Exercise description
Filter the data for lines with the word "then" and copy those lines.

* * * * *

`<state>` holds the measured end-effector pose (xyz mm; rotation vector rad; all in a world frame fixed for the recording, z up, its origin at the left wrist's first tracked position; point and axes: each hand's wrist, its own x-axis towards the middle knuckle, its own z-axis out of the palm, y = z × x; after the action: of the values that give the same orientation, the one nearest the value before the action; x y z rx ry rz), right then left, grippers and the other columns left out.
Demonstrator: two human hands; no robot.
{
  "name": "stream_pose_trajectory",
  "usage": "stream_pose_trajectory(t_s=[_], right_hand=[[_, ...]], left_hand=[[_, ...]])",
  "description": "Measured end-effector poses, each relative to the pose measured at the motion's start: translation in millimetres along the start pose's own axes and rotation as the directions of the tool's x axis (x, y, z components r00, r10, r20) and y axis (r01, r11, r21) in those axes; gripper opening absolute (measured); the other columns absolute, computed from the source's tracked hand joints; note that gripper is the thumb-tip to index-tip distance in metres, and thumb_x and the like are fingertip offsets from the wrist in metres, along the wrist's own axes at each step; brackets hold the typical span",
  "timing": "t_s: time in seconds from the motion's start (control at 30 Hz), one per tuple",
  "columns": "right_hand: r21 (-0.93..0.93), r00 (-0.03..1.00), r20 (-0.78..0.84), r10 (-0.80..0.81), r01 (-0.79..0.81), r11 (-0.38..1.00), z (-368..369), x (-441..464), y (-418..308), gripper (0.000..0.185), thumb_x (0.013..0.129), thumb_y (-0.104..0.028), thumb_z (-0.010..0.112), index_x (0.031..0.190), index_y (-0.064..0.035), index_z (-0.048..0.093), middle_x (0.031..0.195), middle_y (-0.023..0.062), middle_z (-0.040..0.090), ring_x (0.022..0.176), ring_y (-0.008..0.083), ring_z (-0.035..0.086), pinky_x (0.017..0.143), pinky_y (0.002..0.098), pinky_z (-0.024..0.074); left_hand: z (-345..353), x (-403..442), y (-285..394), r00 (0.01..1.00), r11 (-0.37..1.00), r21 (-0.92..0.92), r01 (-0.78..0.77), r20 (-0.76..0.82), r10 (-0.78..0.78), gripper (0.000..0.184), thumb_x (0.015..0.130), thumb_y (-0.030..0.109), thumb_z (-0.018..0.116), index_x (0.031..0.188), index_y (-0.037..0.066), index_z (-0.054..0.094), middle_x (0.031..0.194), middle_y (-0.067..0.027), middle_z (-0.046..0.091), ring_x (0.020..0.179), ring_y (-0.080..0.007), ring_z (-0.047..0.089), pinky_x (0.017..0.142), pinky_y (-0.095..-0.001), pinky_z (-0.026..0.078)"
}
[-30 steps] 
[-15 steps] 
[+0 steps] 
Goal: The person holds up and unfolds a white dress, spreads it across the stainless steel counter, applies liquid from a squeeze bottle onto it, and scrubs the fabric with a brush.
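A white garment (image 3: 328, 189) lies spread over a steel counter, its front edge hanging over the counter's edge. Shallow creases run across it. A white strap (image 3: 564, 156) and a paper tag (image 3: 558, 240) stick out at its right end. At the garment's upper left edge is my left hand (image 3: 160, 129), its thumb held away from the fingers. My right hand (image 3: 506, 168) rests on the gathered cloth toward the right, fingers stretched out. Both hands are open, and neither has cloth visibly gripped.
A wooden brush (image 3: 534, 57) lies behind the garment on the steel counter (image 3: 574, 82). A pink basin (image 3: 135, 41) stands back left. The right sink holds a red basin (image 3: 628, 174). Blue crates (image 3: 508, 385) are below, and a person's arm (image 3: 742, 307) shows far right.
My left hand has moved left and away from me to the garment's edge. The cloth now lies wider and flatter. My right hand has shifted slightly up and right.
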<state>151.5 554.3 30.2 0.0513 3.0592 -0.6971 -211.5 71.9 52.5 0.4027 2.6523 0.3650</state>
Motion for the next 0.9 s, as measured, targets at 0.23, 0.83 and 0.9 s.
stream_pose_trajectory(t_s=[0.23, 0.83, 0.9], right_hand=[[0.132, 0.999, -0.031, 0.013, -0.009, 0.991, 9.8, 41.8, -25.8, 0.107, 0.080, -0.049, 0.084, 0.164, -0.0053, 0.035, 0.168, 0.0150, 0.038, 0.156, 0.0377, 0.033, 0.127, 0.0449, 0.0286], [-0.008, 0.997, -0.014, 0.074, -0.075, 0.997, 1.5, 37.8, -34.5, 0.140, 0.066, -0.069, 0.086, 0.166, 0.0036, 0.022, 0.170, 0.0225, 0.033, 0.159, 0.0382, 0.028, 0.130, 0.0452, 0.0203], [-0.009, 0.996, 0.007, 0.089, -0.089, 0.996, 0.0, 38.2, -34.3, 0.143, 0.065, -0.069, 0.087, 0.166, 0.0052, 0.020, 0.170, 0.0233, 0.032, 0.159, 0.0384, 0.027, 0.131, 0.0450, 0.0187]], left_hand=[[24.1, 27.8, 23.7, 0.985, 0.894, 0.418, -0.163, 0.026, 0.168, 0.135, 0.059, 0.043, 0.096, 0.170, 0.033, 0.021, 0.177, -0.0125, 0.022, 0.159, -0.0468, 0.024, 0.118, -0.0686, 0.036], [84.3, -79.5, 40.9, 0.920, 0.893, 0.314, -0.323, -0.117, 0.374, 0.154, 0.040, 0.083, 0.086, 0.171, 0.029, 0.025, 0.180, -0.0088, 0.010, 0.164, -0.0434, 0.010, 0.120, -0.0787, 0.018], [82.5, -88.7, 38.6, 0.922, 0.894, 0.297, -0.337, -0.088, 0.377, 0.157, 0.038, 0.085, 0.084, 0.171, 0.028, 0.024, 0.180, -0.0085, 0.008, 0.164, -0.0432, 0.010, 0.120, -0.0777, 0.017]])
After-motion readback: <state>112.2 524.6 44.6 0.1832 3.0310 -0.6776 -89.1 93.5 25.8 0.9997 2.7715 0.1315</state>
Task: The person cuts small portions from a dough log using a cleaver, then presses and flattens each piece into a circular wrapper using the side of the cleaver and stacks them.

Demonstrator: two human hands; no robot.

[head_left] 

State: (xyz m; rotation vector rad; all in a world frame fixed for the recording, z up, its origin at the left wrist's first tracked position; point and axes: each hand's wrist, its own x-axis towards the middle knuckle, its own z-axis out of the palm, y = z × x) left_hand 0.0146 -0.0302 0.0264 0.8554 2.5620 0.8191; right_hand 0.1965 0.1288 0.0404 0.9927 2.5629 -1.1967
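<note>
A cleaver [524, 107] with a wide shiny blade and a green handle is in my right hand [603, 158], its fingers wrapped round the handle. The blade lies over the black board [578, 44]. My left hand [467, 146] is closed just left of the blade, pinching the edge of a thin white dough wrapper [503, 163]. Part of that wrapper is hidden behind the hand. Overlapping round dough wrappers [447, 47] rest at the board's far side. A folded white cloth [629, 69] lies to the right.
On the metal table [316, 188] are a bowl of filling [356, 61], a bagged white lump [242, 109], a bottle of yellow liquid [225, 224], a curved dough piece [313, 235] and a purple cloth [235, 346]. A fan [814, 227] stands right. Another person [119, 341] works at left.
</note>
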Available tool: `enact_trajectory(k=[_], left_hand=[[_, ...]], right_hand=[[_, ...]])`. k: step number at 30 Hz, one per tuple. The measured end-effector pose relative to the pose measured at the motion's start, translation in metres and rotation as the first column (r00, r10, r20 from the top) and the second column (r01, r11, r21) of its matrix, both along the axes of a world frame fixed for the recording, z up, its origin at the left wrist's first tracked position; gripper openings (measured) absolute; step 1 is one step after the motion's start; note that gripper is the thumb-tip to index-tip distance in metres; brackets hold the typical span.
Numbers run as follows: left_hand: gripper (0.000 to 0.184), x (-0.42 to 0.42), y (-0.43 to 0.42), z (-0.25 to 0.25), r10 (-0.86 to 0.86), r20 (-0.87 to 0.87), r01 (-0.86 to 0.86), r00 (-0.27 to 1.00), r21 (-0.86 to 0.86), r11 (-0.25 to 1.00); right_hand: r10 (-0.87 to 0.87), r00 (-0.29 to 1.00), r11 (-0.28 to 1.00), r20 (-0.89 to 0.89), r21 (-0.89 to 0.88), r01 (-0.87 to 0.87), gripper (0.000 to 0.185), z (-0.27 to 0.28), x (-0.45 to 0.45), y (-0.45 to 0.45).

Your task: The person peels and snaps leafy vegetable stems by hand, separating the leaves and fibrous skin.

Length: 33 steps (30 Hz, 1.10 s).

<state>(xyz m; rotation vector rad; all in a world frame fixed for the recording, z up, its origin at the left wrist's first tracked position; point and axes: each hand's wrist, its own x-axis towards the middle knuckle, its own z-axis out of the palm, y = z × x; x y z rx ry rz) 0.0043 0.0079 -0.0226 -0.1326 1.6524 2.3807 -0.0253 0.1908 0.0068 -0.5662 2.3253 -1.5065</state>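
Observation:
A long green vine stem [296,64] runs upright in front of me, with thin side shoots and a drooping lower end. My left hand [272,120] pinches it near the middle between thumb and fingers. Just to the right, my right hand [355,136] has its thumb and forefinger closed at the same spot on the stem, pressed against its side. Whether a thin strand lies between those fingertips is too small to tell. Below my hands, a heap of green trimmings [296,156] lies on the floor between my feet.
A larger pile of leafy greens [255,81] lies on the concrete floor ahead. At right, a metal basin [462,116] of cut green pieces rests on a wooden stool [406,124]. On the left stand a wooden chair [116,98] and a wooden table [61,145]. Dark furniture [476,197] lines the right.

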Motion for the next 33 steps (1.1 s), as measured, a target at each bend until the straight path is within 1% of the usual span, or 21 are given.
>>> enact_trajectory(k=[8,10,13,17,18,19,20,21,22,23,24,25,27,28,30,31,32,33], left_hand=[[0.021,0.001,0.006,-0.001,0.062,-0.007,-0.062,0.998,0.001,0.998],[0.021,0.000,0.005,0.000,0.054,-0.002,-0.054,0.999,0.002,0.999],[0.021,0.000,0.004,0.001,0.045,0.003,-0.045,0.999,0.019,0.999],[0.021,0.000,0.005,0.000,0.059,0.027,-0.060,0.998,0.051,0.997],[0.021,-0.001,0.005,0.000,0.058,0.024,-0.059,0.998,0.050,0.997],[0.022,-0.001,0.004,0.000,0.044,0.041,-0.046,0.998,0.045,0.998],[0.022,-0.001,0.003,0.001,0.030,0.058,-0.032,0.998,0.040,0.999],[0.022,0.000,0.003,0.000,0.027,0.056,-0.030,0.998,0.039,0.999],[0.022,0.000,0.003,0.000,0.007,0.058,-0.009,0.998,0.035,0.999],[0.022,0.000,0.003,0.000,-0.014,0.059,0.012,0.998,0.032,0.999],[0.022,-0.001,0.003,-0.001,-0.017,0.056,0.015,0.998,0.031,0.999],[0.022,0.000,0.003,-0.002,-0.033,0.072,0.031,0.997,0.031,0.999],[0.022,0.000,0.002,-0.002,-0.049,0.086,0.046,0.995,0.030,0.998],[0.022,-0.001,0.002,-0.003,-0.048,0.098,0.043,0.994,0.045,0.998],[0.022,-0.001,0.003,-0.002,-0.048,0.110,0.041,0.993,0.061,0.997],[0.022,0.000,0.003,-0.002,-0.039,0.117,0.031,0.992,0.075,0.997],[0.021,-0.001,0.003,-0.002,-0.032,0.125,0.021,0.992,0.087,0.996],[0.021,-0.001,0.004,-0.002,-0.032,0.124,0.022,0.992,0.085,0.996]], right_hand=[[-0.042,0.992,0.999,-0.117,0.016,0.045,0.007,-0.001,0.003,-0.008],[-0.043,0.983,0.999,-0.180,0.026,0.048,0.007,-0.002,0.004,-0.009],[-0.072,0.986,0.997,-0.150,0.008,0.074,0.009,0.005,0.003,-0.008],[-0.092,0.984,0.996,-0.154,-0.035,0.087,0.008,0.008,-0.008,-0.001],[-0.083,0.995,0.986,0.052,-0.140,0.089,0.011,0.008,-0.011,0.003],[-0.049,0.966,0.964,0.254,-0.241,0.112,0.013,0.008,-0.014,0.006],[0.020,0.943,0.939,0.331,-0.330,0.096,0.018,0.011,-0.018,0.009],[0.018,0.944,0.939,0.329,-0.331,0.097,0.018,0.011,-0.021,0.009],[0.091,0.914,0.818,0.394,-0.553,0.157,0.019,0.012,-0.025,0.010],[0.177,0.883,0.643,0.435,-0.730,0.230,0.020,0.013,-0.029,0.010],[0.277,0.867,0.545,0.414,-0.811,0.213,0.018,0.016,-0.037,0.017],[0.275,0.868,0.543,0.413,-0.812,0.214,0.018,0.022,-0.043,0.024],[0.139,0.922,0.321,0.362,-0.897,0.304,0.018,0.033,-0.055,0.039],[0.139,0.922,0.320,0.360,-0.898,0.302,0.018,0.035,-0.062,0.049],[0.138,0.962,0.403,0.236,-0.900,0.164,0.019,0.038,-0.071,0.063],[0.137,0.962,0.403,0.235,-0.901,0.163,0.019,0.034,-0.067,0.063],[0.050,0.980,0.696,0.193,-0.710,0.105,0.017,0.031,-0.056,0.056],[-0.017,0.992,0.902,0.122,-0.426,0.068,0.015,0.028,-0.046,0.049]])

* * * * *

Exercise result
`<state>` holds the measured end-effector pose (xyz mm; rotation vector rad; all in a world frame fixed for the recording, z up, its origin at the left wrist's first tracked position; point and axes: each hand's wrist, its own x-axis towards the middle knuckle, its own z-axis out of the palm, y = z × x; after the action: of the values that give the same orientation, the one nearest the value before the action; x y z rx ry rz), right then left, grippers and the other columns left out.
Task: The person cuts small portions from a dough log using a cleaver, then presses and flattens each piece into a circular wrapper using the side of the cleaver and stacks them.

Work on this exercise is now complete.